Running Flux under Spindle may need a re-investigation
@vchuravy attempted to run Flux under Spindle, but ran into some errors:
bash-4.2$ srun -N ${SLURM_NNODES} -n ${SLURM_NNODES} --pty --mpi=none --mpibind=off flux start -- bash
bash-4.2$ exit
bash-4.2$ spindle srun -N ${SLURM_NNODES} -n ${SLURM_NNODES} --pty --mpi=none --mpibind=off flux start -- bash
... hangs
srun: error: quartz16: task 0: Exited with exit code 255
srun: error: quartz19: task 3: Exited with exit code 255
srun: error: quartz18: task 2: Exited with exit code 255
srun: error: quartz17: task 1: Exited with exit code 255
And
bash-4.2$ spindle --slurm --no-mpi srun -N ${SLURM_NNODES} -n ${SLURM_NNODES} --pty --mpi=none --mpibind=off flux start -- bash
2021-05-01T19:11:27.405720Z broker.err[1]: rc1.0: ERROR: ld.so: object '/var/tmp/churavy1/spindle.72914/0-_usr_tce_packages_spindle_spindle_lib_spindle_libspindle_audit_pipe.so' cannot be loaded as audit interface: cannot open shared object file; ignored.
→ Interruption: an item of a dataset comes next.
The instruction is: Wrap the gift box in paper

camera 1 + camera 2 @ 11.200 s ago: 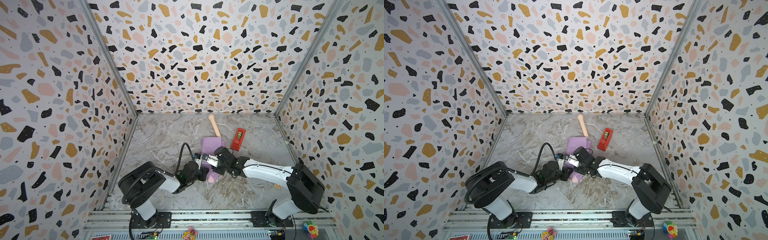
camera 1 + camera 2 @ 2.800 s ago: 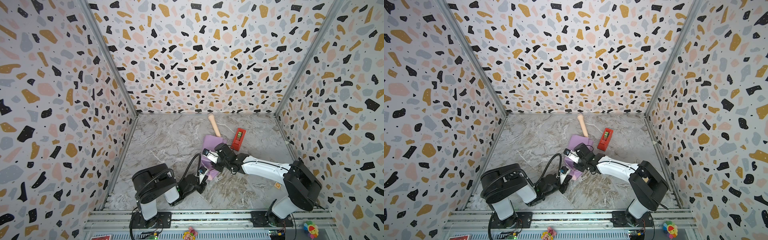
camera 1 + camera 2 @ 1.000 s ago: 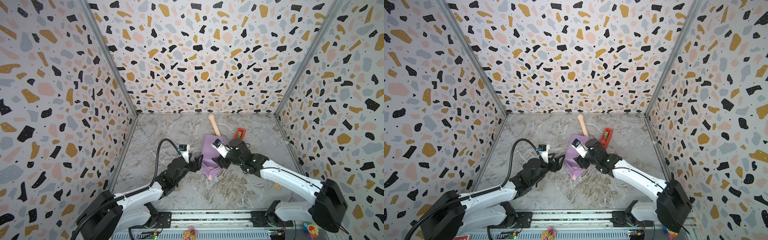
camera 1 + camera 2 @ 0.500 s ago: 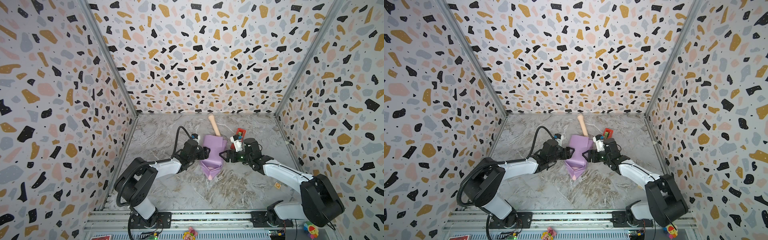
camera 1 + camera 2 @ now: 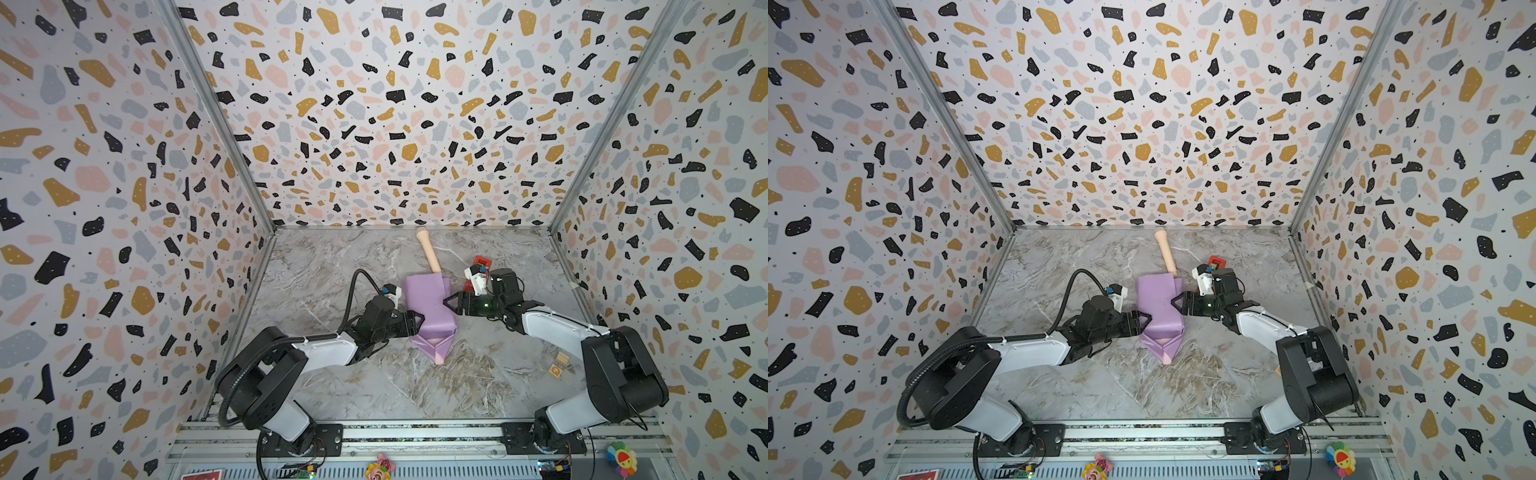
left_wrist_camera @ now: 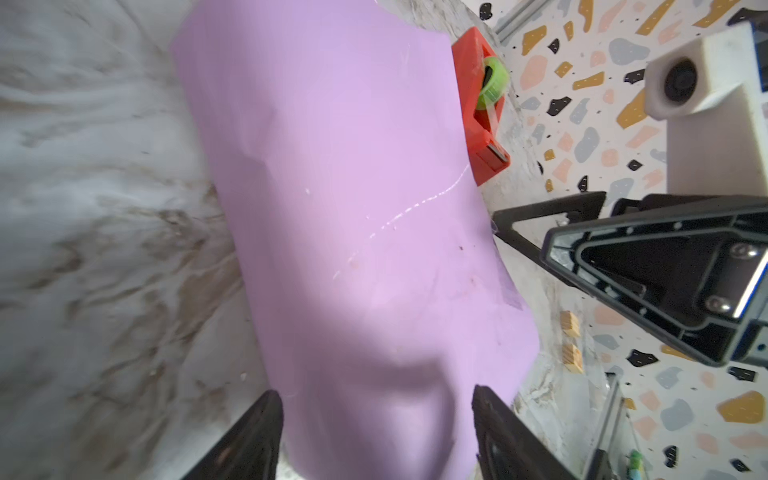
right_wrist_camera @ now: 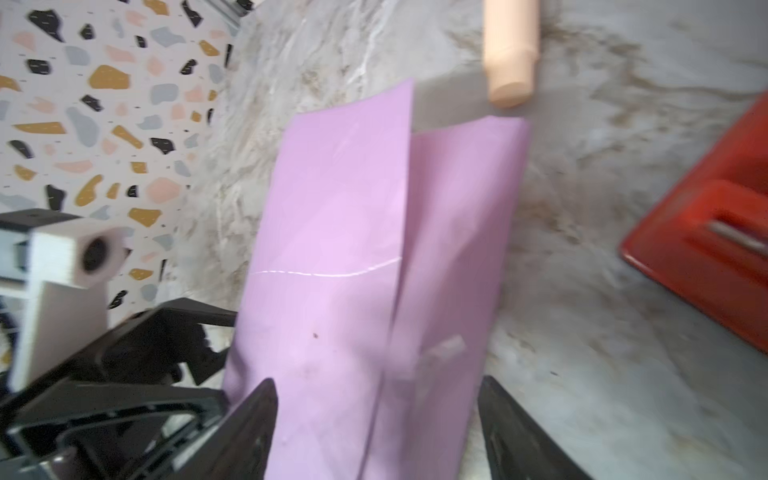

This is a lower priority issue for Valentin, but I'll add to my todo list to give it a run myself since we'll need this support eventually when Flux is the RM on LC systems. We might need to add certain flags like -a no and/or --slurm based on #1514. Once we have the right incantation, we can add it to our docs.
Does /var/tmp/churavy1/spindle.72914/0-_usr_tce_packages_spindle_spindle_lib_spindle_libspindle_audit_pipe.so exist?
Not sure if this is a Flux issue or Spindle issue from the error message. It looks as if 0-_usr_tce_packages_spindle_spindle_lib_spindle_libspindle_audit_pipe.so couldn't be loaded into the LD_AUDIT that Spindle is using... What OS is this? Could there be an interface change in LD_AUDIT?
What OS is this? Could there be an interface change in
This was on quartz with the spindle module in lmod.
What I wanted in particular was to run Jobspec submitted to the broker with spindle. I am not that worried about starting flux with spindle, but I suspect I need to have that so that spindle can catch the exec of the jobspec.
What I wanted in particular was to run Jobspec submitted to the broker with spindle. I am not that worried about starting flux with spindle, but I suspect I need to have that so that spindle can catch the exec of the jobspec.
Yeah since spindle works at the slurm level, this is necessary. Ideally, Spindle can be directly integrated with flux so that it only distributes the shared objects for the exec of the jobspec. But I don't think that work is not there yet. But even then, when flux nests, Spindle will have to deal with the same situation of needing to relocate flux shared objects so it would be good to fix the problem with the current mode.
@dongahn as we discussed at SC, it would be great to have a solid Spindle/Flux integration
Tagging @jameshcorbett for now and I will discuss this with @mplegendre and @jameshcorbett when I get back in town.
Spindle integration with Flux is a pending PR here: https://github.com/hpc/Spindle/pull/50. Closing this issue.